OthersideAI / self-operating-computer

A framework to enable multimodal models to operate a computer.
https://www.hyperwriteai.com/self-operating-computer
MIT License
8.92k stars 1.2k forks source link

idea #66

Closed alafortu closed 12 months ago

alafortu commented 1 year ago

I played with gpt4V on other projects and it definitely has a hard time figuring out coordinates. I used other model trained on image identification to find the coordinates of the box made around the object detected and then I can pass it to gpt 4 to perform an action. For your use case, I juste tested this model "https://huggingface.co/foduucom/web-form-ui-field-detection" Far from being perfect, but maybe an idea to build on. If you auto computer can detect and get the proper coordinates of the input fields in an image, it could help or at least add a level of redundancy to improve accuracy in clicking and inputing stuff at the right places.

Bunger-Beesechurger commented 1 year ago

@rohanarun I'm not a contributor to this github, just part of the audience usually, but this seems earlier than your video. Early August is when this article came out, so it's been in the works even earlier than that. Stop spamming every issue. You said you've been working on your thing for over a year, but how much of the info came out before your video? I don't know whether it's plagiarizing or not, and if it is, I'm sorry. However, I can still be annoyed that on what should be a cool new project for tech advancement, we have to figure out if something is stealing or not.

Screenshot (813)

Article says "HyperWriteAI" and from this github's own main page: "Ongoing Development At HyperwriteAI, we are developing Agent-1-Vision a multimodal model with more accurate click location predictions" so it is referencing this project.

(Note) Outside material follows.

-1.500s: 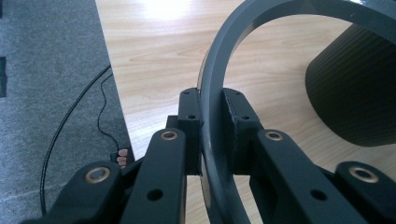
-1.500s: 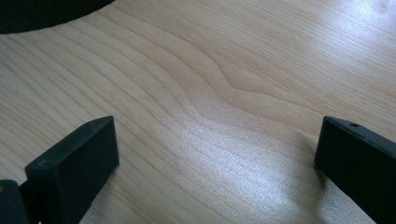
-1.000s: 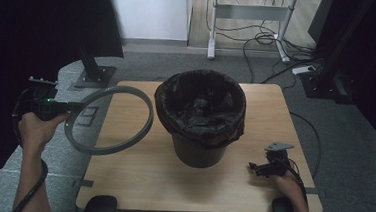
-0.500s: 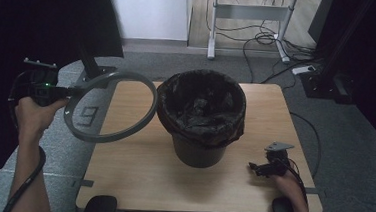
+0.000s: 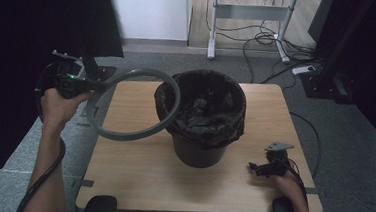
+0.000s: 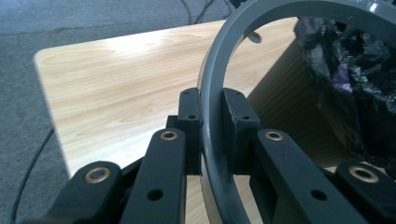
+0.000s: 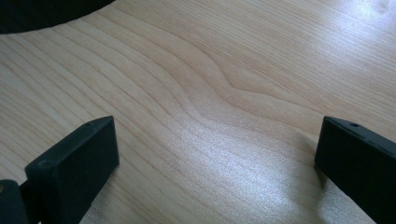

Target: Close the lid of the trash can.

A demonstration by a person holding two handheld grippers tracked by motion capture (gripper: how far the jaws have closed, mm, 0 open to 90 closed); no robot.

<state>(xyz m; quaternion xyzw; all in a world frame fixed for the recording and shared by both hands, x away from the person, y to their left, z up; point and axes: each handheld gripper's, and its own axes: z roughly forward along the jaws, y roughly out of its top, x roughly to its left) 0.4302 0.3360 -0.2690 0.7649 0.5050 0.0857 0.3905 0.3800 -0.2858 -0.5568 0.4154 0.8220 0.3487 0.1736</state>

Kreijstal commented 12 months ago

I mean you are saying you have a custom model, but all I see it's propietary and business products, your custom model is handwritten for the cases, but this is gpt-4V so it's not a rip off, they just had the idea (wouldn't it be cool if gpt-4 could control computers) and open sourced it first 🤷. It can't be a rip off because you started without gpt-4v, you trained a propietary custom model, these guys just did prompt engineering and got it wit gpt-4v to work, without taking any custom models.

If these guys get more fame it's because they open sourced it first, and then it's first come first serve. I think it's fair. imho.

Also your insecurity is showing, if your product was really good there is no need to spam it on every issue. Just give us something better and people will naturally flock to it.

James4Ever0 commented 12 months ago

Keep posting these will not help. AGI is for everyone, truely democratic. It has been a long time that not a single company has wielded the wand towards the field of autonomous computers, until now. I have been waiting for this very moment for so long. It must be open source, and it will change the human history for good.

James4Ever0 commented 12 months ago

For inspiration, please check #37 #32

michaelhhogue commented 12 months ago

@alafortu Thanks for the suggestion. Low accuracy with GPT-4v is a known issue at the moment, and support for other models is planned in the future.